Account ownership in the richest 60 percent rose only by 3.4 percentage points to 40.6 percent in 2014. The increase in account ownership is slightly higher for men, although the percentage with accounts is still higher for women (37.9 percent) than men (24.4 percent).
In terms of age, account penetration is higher for older adults (those aged 25 years old and above) at 35.9 percent compared to 19 percent among younger adults.
While account ownership is higher for adults with at least secondary education (36.8 percent) than those with at most primary education (18.1 percent), it is interesting to note that growth is higher for less educated adults, the BSP added.
“These gains are a result of continuing efforts in bringing the financial system closer to the people, especially to the disadvantaged segments.
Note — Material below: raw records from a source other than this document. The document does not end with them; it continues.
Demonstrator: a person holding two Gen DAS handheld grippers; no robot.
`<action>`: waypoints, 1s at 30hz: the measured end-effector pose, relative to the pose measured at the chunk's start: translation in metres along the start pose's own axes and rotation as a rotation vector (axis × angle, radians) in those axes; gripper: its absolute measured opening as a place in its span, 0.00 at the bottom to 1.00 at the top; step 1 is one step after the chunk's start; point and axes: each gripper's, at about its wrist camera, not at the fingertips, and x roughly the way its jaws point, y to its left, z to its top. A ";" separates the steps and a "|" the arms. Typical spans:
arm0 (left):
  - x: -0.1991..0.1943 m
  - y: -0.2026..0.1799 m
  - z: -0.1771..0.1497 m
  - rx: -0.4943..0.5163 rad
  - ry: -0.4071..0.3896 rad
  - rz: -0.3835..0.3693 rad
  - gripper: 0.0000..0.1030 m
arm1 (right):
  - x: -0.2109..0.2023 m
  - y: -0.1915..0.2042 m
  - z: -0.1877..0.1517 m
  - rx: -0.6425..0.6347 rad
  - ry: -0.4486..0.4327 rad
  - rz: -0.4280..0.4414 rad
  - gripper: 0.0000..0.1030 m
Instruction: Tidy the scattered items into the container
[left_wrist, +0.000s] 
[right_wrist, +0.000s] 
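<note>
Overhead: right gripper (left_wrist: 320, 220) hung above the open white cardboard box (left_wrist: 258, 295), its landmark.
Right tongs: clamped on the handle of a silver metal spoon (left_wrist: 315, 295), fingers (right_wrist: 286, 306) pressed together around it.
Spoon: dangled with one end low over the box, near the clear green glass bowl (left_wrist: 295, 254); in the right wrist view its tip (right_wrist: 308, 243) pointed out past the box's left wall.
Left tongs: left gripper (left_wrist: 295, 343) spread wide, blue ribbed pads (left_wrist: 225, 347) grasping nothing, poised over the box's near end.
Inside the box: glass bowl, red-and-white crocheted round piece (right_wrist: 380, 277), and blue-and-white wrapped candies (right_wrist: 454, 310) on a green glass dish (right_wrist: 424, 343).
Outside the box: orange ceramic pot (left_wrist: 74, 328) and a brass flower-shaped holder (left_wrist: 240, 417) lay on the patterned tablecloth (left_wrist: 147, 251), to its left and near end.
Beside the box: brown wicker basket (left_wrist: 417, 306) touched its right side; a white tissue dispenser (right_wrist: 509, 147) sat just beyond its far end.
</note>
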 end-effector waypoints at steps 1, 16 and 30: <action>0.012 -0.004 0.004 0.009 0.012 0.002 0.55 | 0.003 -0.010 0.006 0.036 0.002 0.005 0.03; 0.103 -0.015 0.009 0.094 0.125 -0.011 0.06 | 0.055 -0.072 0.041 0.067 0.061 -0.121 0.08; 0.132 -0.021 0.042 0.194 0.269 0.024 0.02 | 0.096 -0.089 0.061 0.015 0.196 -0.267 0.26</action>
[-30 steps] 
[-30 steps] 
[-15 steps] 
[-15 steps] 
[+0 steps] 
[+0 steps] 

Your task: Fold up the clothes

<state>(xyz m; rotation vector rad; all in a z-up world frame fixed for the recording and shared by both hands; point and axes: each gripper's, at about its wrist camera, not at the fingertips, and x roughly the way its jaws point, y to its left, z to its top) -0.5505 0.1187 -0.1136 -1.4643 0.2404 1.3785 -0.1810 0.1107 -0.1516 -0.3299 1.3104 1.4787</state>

The BSP defines financial inclusion as a state wherein there is effective access to a wide range of financial services for all Filipinos,” the statement said.
Aside from account ownership, the 2014 Findex also provides insights on the usage of other financial products.
Informal borrowing still common
For loans, informal borrowing is still the most common practice in the country. The percentage of those who borrowed from family and friends increased to 48.7 percent in 2014 from 39 percent in 2011. The Philippines is also one of the countries in the world where more than 10 percent of adults borrow money from private informal lenders. In 2014, 13.5 percent of Filipino adults reported sourcing credit from an informal lender, up by 0.8 percentage points from 12.7 percent in 2011.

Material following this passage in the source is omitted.